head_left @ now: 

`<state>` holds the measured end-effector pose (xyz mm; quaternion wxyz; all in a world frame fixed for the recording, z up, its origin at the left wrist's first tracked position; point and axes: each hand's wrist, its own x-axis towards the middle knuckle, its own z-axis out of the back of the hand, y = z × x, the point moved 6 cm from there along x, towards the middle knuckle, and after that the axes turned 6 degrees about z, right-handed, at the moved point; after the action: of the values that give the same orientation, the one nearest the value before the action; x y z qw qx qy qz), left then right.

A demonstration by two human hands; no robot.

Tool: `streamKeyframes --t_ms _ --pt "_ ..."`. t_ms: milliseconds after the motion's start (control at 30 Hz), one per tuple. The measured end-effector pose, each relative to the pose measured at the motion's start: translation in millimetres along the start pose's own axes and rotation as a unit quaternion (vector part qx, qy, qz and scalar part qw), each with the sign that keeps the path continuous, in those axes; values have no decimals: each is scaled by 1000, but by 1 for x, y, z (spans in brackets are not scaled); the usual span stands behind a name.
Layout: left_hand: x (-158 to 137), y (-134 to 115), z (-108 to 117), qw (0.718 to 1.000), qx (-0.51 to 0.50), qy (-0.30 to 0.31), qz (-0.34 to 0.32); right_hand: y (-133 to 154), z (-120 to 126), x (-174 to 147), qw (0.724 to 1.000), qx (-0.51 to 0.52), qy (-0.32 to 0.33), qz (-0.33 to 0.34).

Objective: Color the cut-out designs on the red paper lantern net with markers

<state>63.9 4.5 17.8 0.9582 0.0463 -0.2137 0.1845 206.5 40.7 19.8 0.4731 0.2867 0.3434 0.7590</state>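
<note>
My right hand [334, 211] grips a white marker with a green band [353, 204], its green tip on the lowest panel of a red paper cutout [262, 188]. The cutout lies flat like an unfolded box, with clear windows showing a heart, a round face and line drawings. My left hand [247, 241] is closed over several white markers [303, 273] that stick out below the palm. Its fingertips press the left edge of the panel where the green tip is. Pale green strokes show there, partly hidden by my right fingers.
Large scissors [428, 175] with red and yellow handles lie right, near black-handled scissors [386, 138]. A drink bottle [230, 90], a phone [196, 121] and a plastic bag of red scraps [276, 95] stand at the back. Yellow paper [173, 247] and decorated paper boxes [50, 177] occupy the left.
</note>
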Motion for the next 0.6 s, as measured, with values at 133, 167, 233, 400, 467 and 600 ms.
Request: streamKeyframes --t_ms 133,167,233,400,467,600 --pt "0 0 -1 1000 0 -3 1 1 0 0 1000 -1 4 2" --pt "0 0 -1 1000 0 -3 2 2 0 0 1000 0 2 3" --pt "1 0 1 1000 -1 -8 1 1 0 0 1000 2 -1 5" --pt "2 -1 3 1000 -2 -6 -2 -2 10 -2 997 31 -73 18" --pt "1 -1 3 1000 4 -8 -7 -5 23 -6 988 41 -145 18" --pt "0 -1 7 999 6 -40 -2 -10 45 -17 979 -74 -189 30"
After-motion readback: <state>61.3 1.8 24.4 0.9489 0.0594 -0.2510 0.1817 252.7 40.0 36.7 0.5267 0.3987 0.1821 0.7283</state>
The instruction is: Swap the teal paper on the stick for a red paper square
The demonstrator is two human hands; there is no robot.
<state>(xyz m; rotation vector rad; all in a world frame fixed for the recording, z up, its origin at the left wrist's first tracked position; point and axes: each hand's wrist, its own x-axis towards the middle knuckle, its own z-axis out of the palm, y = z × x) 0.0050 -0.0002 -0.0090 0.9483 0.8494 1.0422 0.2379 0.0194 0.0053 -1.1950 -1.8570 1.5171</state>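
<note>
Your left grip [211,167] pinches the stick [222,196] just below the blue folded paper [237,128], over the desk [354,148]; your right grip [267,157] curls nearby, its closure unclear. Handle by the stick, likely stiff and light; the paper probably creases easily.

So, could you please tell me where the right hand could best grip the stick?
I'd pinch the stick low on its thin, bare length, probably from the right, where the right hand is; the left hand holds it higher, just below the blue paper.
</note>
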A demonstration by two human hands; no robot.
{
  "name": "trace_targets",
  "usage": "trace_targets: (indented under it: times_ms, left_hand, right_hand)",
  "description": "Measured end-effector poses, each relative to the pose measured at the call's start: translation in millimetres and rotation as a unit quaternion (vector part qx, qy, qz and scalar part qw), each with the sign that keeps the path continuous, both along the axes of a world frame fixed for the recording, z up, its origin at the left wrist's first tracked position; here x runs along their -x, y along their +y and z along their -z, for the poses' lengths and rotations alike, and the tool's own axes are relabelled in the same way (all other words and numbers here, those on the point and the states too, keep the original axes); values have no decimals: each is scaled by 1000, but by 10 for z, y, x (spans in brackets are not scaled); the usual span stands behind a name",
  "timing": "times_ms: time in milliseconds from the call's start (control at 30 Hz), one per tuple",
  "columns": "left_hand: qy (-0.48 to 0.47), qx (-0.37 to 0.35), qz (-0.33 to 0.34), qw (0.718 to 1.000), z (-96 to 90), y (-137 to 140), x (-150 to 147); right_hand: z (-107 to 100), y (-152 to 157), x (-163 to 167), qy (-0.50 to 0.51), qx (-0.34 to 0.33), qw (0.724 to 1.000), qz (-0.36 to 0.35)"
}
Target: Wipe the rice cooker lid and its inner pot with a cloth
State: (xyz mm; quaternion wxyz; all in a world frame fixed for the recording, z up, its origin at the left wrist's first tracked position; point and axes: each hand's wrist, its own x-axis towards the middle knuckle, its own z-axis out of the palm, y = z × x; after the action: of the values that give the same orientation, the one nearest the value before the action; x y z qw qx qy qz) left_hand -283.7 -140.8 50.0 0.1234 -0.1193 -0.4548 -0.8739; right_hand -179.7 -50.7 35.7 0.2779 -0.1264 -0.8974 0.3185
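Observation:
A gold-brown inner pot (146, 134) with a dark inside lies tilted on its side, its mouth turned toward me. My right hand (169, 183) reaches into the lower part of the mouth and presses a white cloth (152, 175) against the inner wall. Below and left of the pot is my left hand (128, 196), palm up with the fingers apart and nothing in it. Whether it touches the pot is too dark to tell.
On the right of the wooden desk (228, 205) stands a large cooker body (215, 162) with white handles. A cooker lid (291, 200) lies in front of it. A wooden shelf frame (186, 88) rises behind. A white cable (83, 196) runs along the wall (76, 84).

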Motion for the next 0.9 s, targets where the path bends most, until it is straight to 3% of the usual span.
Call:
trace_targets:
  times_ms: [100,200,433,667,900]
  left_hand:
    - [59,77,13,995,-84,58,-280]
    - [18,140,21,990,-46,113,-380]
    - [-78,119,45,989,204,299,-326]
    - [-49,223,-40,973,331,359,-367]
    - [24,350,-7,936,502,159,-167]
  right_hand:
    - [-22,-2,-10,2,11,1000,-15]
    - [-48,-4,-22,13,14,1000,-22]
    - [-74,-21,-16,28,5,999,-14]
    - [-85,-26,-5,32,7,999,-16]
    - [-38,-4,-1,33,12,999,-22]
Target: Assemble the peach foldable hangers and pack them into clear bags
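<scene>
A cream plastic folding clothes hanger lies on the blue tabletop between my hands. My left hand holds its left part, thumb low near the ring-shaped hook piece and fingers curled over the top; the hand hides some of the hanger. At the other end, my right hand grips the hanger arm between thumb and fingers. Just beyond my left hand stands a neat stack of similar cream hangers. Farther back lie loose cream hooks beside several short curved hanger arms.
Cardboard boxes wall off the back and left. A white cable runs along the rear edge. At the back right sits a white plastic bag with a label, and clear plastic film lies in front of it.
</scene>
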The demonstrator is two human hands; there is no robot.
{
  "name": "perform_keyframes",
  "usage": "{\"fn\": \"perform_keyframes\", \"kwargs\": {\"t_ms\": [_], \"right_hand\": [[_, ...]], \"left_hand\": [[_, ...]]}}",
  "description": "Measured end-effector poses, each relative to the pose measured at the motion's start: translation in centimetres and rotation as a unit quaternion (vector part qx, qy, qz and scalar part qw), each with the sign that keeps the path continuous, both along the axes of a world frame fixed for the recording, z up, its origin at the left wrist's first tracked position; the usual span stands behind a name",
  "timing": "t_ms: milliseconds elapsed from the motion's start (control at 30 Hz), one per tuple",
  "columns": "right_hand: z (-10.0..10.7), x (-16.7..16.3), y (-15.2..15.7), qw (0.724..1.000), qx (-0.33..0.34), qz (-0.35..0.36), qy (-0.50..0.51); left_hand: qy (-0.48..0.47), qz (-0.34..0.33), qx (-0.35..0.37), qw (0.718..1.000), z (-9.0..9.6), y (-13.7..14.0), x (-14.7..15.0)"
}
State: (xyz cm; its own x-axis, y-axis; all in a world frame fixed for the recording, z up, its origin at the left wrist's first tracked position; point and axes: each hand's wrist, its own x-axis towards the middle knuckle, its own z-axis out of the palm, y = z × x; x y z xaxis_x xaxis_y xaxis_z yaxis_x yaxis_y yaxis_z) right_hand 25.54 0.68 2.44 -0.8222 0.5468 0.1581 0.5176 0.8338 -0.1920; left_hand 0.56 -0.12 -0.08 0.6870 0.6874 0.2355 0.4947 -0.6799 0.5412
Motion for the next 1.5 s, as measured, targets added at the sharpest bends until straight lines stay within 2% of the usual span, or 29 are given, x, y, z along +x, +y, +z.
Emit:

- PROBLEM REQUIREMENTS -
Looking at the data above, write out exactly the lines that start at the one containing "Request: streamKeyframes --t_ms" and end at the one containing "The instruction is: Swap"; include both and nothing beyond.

- RESPONSE TO THE TASK -
Request: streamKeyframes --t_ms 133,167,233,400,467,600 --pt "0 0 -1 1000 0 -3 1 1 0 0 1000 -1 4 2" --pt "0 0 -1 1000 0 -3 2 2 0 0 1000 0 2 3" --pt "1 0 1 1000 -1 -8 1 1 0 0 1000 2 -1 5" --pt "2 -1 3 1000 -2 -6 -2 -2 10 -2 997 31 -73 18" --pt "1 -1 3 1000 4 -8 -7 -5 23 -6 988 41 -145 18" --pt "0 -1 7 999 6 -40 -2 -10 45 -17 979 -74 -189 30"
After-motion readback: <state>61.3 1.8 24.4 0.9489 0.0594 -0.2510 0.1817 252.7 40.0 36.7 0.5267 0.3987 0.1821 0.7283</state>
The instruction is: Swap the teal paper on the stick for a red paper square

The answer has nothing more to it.